(PROBLEM DETAILS): Each line of the data should be transcribed exactly as given.

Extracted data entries
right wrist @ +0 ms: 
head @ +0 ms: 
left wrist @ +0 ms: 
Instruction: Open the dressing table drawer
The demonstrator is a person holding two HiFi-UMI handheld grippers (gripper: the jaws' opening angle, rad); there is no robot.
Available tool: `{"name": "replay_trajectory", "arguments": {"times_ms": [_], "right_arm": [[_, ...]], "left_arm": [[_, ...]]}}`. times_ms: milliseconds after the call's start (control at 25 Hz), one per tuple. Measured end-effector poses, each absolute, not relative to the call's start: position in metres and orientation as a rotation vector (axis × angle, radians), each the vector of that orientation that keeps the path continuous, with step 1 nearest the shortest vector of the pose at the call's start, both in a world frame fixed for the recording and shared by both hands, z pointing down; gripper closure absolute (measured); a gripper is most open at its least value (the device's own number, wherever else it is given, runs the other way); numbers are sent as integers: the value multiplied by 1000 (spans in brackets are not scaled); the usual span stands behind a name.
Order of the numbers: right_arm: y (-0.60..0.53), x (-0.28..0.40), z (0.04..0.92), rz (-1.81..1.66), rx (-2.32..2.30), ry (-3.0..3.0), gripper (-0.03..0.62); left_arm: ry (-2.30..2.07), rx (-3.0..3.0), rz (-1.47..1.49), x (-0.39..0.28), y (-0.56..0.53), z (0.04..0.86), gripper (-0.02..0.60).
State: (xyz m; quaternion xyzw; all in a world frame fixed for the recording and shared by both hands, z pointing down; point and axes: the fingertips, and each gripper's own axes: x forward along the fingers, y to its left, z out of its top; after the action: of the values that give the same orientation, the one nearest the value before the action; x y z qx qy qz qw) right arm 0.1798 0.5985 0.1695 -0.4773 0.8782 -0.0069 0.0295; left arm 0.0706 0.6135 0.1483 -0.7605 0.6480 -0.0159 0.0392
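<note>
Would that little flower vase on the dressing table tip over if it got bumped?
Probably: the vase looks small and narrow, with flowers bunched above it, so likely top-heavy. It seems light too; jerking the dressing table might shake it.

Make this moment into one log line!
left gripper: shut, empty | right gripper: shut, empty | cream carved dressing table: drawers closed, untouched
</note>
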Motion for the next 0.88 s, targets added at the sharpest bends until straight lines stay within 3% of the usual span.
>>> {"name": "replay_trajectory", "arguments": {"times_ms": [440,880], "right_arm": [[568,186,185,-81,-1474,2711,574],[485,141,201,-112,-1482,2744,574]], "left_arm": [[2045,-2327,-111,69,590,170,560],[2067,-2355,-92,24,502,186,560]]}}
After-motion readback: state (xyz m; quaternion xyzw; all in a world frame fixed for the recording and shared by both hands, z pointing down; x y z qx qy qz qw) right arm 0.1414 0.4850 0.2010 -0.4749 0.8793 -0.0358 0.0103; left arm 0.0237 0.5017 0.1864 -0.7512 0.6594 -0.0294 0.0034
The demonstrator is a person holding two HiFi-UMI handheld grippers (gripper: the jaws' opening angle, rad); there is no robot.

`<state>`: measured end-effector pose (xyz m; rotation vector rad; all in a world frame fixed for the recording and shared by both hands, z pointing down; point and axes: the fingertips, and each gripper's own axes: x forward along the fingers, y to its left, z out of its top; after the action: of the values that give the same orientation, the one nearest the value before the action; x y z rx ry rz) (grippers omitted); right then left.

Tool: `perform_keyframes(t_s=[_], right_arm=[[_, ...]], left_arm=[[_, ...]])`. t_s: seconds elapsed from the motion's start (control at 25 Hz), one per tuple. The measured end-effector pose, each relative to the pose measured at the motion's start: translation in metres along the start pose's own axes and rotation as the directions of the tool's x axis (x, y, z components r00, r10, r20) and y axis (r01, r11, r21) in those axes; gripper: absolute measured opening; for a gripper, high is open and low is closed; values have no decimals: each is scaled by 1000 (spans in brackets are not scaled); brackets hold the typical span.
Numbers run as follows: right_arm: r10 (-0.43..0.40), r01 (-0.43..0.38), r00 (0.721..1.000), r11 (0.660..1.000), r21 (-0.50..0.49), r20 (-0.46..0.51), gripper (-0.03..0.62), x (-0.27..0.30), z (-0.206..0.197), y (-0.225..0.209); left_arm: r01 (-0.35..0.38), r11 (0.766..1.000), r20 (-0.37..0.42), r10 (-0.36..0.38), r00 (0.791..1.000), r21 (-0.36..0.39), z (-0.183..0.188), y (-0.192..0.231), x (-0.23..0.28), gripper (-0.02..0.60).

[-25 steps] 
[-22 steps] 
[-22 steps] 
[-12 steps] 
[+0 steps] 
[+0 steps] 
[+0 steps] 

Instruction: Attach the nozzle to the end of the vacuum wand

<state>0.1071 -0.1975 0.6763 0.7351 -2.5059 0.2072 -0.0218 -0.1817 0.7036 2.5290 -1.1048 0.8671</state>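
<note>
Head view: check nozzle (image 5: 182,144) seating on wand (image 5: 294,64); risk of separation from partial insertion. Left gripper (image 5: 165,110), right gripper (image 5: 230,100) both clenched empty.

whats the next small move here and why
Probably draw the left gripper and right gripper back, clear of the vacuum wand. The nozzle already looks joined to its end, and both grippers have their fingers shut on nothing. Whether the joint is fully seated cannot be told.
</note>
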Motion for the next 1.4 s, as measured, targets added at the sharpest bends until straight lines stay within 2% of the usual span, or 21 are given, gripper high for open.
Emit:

(ANSWER FOR THIS EXERCISE):
right wrist @ +0 ms: 
head @ +0 ms: 
left wrist @ +0 ms: 
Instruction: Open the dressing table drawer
The demonstrator is a person holding two HiFi-UMI handheld grippers (gripper: the jaws' opening angle, rad); there is no robot.
Available tool: `{"name": "replay_trajectory", "arguments": {"times_ms": [_], "right_arm": [[_, ...]], "left_arm": [[_, ...]]}}`. times_ms: milliseconds after the call's start (control at 25 Hz), one per tuple. Measured end-effector poses, each absolute, not relative to the call's start: position in metres and orientation as a rotation vector (axis × angle, radians), each the vector of that orientation that keeps the path continuous, with step 1 nearest the shortest vector of the pose at the call's start, both in a world frame fixed for the recording and shared by both hands, z pointing down; gripper closure absolute (measured); a gripper is most open at its least value (the device's own number, wherever else it is given, runs the other way); numbers are sent as integers: the value multiplied by 1000 (spans in brackets are not scaled); the usual span stands behind a name.
Order of the numbers: right_arm: y (-0.60..0.53), x (-0.28..0.40), z (0.04..0.92), rz (-1.81..1.66), rx (-2.32..2.30), ry (-3.0..3.0), gripper (-0.03..0.62); left_arm: ry (-2.30..2.07), rx (-3.0..3.0), rz (-1.47..1.49), x (-0.39..0.28), y (-0.56..0.53), z (0.04..0.86), gripper (-0.02..0.60).
State: (xyz m; quaternion xyzw; all in a world frame fixed for the recording and shared by both hands, z pointing down; point and axes: the fingertips, and each gripper's own axes: x forward along the fingers, y to its left, z out of its top; after the action: of the values that give the same orientation, the one nearest the value before the action; x y z qx qy qz qw) right arm 0.1798 0.5985 0.1695 -0.4773 0.8782 -0.0069 0.0295; left arm 0.0706 0.6135 0.1483 -0.7605 0.6480 -0.0159 0.0392
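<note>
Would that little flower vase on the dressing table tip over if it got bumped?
Probably: the vase looks small and narrow, with flowers bunched above it, so likely top-heavy. It seems light too; jerking the dressing table might shake it.

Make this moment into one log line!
left gripper: shut, empty | right gripper: shut, empty | cream carved dressing table: drawers closed, untouched
</note>
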Motion for the next 0.88 s, targets added at the sharpest bends until straight lines stay within 3% of the usual span.
>>> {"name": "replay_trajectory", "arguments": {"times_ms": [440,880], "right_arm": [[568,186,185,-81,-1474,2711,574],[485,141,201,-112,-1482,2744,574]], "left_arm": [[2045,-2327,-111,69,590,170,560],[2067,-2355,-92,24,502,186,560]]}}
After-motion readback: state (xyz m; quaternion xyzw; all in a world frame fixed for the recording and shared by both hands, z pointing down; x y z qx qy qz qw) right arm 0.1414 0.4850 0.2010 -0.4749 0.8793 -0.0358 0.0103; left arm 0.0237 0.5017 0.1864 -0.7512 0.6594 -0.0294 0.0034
The demonstrator is a person holding two HiFi-UMI handheld grippers (gripper: the jaws' opening angle, rad); there is no robot.

`<state>`: measured end-effector pose (xyz m; rotation vector rad; all in a world frame fixed for the recording and shared by both hands, z pointing down; point and axes: the fingertips, and each gripper's own axes: x forward along the fingers, y to its left, z out of its top; after the action: of the values that give the same orientation, the one nearest the value before the action; x y z rx ry rz) (grippers omitted); right then left.

Tool: `perform_keyframes(t_s=[_], right_arm=[[_, ...]], left_arm=[[_, ...]])`. t_s: seconds elapsed from the motion's start (control at 25 Hz), one per tuple. The measured end-effector pose, each relative to the pose measured at the motion's start: translation in metres along the start pose's own axes and rotation as the directions of the tool's x axis (x, y, z components r00, r10, r20) and y axis (r01, r11, r21) in those axes; gripper: absolute measured opening; for a gripper, high is open and low is closed; values have no decimals: each is scaled by 1000 (spans in brackets are not scaled); brackets hold the typical span.
Numbers run as follows: right_arm: r10 (-0.43..0.40), r01 (-0.43..0.38), r00 (0.721..1.000), r11 (0.660..1.000), r21 (-0.50..0.49), r20 (-0.46..0.51), gripper (-0.03..0.62), x (-0.27..0.30), z (-0.206..0.197), y (-0.225..0.209); left_arm: r01 (-0.35..0.38), r11 (0.766..1.000), r20 (-0.37..0.42), r10 (-0.36..0.38), r00 (0.791..1.000), r21 (-0.36..0.39), z (-0.183..0.188), y (-0.192..0.231), x (-0.23..0.28), gripper (-0.02..0.60).

[-25 steps] 
[-22 steps] 
[-22 steps] 
[-12 steps] 
[+0 steps] 
[+0 steps] 
[+0 steps] 

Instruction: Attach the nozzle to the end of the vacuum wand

<state>0.1071 -0.1975 0.6763 0.7351 -2.5059 0.2072 -0.0218 -0.1817 0.7036 2.5290 -1.1048 0.8671</state>
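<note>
Head view: check nozzle (image 5: 182,144) seating on wand (image 5: 294,64); risk of separation from partial insertion. Left gripper (image 5: 165,110), right gripper (image 5: 230,100) both clenched empty.

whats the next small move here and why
Probably draw the left gripper and right gripper back, clear of the vacuum wand. The nozzle already looks joined to its end, and both grippers have their fingers shut on nothing. Whether the joint is fully seated cannot be told.
</note>
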Motion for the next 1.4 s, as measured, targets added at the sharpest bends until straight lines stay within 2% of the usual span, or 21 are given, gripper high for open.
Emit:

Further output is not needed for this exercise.